● **Task objective**: Your answer is the line containing "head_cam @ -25" plus every line after it to the end of the data below, transcribed exactly and with nothing else.

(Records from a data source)

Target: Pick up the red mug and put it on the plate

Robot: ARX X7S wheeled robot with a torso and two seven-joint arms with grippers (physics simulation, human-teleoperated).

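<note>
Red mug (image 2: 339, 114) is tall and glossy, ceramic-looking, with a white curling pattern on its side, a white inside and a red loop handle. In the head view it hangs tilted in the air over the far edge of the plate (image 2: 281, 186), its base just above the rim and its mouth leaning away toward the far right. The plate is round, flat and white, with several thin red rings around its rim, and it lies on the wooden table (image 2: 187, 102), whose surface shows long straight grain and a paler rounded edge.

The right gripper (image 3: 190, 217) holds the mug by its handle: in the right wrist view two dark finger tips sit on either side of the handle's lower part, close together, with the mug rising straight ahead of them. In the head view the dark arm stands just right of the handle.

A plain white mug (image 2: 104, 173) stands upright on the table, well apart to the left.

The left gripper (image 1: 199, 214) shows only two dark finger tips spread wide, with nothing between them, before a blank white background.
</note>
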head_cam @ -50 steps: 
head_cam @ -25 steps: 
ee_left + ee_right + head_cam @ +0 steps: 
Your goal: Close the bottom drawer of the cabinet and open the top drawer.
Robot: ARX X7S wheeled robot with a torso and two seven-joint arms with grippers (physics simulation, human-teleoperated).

● **The answer**:
head_cam @ -25 steps: 
ee_left + ee_right + head_cam @ +0 steps: 
Your goal: Close the bottom drawer of the cabinet and open the top drawer.
Robot: ARX X7S wheeled robot with a torso and two seven-joint arms with grippers (physics simulation, human-teleoperated).

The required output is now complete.